С утра — ссора. Опять по пустяку. Майтрейи грозится не разговаривать со мной неделю. А я сказал наконец, что пусть, переживу, и от этого сам успокоился и смог поработать. Лилу пришла как миротворец, с вестью, что „поэтесса совсем убита“. Я сказал, что я тут ни при чем и что если Майтрейи так нравятся ссоры… Как банальны женщины! Та же песня у всех, в Европе и в Азии, у глупых и умных, у развратных и невинных…
Вечером — один в кино, с полным удовольствием. За ужином Майтрейи села рядом со мной в потрясающем старинном сари. Заплаканная, молчаливая, чуть притронулась к еде. „Мама“ все поняла. Расцвела, когда я перекинулся с ее дочерью словом. После ужина — короткое „объяснение“. Майтрейи говорит, что я не так ее понял, что она вовсе не пренебрегает любовью и симпатией…
Поединок длился четверть часа. Я сжимал ее запястья. Она очаровательно вырывалась — в этом состоял поединок — ив слезах молилась Тагору. Я был спокоен и хладнокровно испытывал ее, подвергая боли и унижению.
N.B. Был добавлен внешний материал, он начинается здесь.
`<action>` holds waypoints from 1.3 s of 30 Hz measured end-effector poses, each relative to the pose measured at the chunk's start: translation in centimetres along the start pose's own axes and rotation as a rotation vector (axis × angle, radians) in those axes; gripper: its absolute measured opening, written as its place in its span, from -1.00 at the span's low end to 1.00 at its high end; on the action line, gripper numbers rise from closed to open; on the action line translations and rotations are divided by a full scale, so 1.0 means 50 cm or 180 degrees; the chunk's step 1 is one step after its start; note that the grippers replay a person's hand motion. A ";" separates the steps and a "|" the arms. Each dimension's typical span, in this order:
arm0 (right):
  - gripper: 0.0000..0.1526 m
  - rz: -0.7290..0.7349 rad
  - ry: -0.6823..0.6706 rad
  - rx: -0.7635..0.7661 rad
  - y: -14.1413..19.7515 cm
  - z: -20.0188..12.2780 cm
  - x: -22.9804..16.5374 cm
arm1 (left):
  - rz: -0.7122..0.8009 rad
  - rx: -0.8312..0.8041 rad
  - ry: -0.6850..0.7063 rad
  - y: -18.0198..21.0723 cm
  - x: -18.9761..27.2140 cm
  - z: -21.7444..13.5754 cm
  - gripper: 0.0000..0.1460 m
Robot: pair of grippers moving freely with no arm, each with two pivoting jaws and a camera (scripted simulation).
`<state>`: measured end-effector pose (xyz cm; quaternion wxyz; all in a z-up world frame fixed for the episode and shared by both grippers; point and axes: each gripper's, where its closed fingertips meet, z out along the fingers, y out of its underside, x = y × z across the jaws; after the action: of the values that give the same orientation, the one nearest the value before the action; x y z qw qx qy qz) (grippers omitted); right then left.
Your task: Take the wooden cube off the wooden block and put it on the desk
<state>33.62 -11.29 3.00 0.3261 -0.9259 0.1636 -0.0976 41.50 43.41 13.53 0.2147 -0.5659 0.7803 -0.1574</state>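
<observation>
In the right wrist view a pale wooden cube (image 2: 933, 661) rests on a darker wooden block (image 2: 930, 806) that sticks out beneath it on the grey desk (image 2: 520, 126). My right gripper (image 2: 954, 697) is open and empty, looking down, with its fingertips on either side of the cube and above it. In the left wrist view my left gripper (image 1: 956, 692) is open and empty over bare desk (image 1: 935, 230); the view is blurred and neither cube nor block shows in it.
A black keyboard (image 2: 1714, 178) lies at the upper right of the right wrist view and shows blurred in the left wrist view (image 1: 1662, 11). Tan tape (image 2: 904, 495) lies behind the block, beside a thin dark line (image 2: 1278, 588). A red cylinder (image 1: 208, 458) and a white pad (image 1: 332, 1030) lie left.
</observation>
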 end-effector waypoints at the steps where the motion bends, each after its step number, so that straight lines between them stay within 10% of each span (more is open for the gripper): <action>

Наконец она была вынуждена признать себя побежденной. Радость, смешанная с горечью: она счастлива, что я — ее победитель, но расстроена, что ее духовный учитель, гуру, не помог ей. И т. д.
Когда мы пошли к ней в комнату, она шепнула:
— Ты сломал мне руки!
Я, не долго думая, взял ее руки в свои и, погладив, поцеловал. В Индии это недопустимо. Узнай кто, ее бы могли казнить. (Прим.: Я преувеличивал.)
После обеда она без слов бросила мне в комнату цветок…
Кинематограф с Майтрейи и другими. Она, конечно, сидела со мной. Когда погасили свет, сказала, что у нее ко мне серьезный разговор. Я отрезал, что сыт по горло этими „сантиментами“, что я их презираю (вранье!). Она потеряла свое величественное спокойствие (Клеопатра?) и распустила нюни. Это меня не тронуло.
Когда мы выходили, она опять было начала всхлипывать. Я сказал только: „Майтрейи!“ — и смолк. В тот вечер она еще раз расплакалась, у меня в комнате, прикрыв лицо покрывалом и без всяких объяснений. Но нашла в себе силы улыбнуться, когда пришли другие.